BSPED2025 Poster Presentations Diabetes 5 (10 abstracts)

Semaglutide as an add-on treatment to optimise glycaemic control in children and young people with type 1 diabetes (smile T1D trial) development and protocol

Kun Hu 1,2 , Sheriden Bevan 1 , William McKinnon 1 , Natalie Rowland 1 , Eleni Gkini 1 , Lee Aiyegbusi 1 , Sarah Hughes 1 , Parth Narendran 1,3 , Aparna Akula 4 , Ali Karamat 4 , Renuka Dias 2 , Zainaba Mohamed 2 , Suma Uday 2 , Mark Evans 5 , Loredana Marcovecchio 5 , Pratik Choudhary 6 , Premkumar Sundaram 6 , Simon Heller 7 , Neil Wright 8 & Timothy Barrett 1,2


1University of Birmingham, Birmingham, United Kingdom; 2Birmingham Children’s Hospital, Birmingham, United Kingdom; 3Queen Elizabeth Hospital, Birmingham, United Kingdom; 4Birmingham Heartlands Hospital, Birmingham, United Kingdom; 5Addenbrookes Hospital, Cambridge, United Kingdom; 6Leicester Royal Infirmary, Leicester, United Kingdom; 7Royal Hallamshire Hospital, Sheffield, United Kingdom; 8Sheffield Children’s Hospital, Sheffield, United Kingdom


Background: Despite advances in insulin therapy and diabetes technology, only 12.8% of children and young people with type 1 diabetes (CYPD) in England and Wales achieved the NICE HbA1c target (≤ 48 mmol/mol) in 2022/2023. GLP-1 receptor agonists, such as liraglutide and semaglutide, have demonstrated glucose-lowering effects in adults with type 1 diabetes and are approved for use in children with obesity and type 2 diabetes.

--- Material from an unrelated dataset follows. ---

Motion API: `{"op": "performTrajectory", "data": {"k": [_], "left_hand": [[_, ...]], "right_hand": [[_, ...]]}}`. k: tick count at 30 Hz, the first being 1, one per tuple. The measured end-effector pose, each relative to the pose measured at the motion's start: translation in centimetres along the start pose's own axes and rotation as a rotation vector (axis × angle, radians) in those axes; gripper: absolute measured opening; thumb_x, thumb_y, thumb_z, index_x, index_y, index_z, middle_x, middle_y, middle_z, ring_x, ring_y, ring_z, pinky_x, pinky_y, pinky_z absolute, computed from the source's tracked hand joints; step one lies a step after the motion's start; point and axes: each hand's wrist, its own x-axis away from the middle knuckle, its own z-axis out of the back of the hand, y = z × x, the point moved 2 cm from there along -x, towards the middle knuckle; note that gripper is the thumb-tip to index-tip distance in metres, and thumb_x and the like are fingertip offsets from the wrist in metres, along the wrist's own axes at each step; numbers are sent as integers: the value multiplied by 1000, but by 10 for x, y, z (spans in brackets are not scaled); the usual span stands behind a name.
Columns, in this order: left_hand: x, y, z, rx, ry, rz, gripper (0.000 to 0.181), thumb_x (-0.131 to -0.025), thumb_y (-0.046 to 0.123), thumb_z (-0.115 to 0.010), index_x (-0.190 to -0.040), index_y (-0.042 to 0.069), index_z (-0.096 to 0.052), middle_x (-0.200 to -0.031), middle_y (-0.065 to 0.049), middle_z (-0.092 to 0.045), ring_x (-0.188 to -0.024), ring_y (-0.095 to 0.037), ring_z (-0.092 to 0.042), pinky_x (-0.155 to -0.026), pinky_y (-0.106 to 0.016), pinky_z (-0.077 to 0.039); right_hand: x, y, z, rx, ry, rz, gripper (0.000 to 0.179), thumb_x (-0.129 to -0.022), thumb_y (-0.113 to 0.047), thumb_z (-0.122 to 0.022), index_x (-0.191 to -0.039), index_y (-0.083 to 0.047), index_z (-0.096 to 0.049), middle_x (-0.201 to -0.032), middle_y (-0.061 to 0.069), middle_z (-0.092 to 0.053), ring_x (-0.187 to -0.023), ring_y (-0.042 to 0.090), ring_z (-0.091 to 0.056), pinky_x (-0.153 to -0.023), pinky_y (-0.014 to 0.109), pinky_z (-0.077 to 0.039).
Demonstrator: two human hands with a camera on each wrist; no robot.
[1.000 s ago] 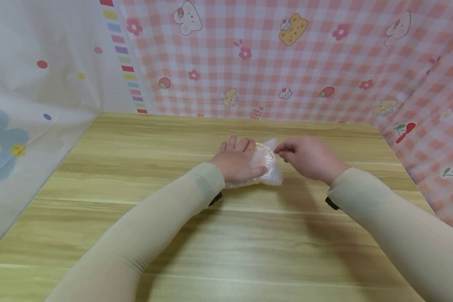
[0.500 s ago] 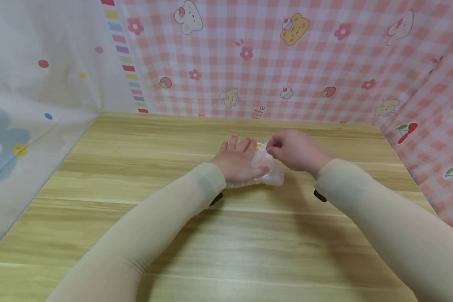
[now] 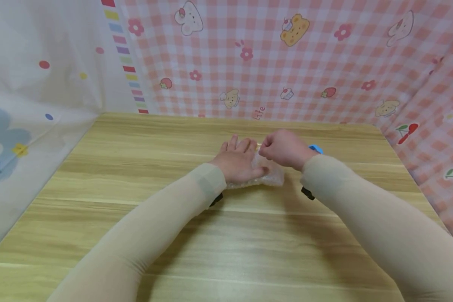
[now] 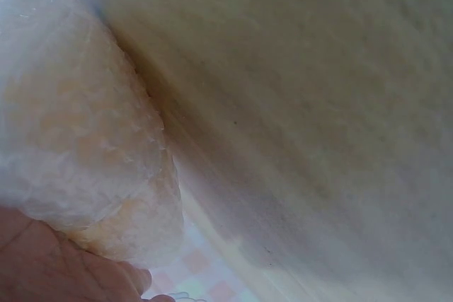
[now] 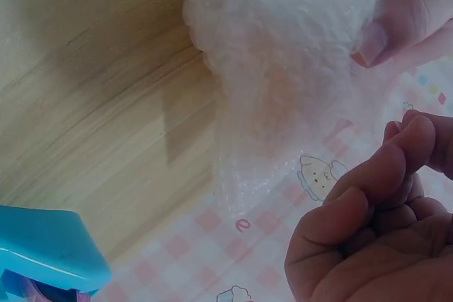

Methods: The Smile T1D trial is a multi-centre, randomised, open-label, parallel-group, superiority trial designed to evaluate the glucose-lowering efficacy and safety of once-weekly semaglutide as an adjunct to insulin in CYPD with suboptimal glycaemic control. Eligible participants (aged 10–24 years) with type 1 diabetes (≥12 months), HbA1c between 58–86 mmol/mol, insulin dose ≥0.5 units/kg/day on any regimen, and using a continuous glucose monitor, will be randomised (3:2) to semaglutide plus insulin or insulin alone for 26 weeks, across 7 NHS sites, using a treat-to-range approach. Key exclusions include low BMI, severe hypoglycaemia, recent DKA, pancreatitis, renal impairment, proliferative retinopathy, thyroid cancer risk, gastroparesis, pregnancy, and DIY closed-loop systems. The primary outcome is change in HbA1c at 26 weeks. Other outcomes include HbA1c at earlier timepoints, time-in-range, insulin dose, BMI-SDS, diabetes-related patient-reported outcome measures, beta cell function, and safety outcomes including hypoglycaemia, DKA and growth. A sample size of 240 will provide 90% power to detect a 5.45 mmol/mol HbA1c difference, accounting for 10% attrition, using a mixed-effects linear regression model. Analysis will follow the intention-to-treat principle.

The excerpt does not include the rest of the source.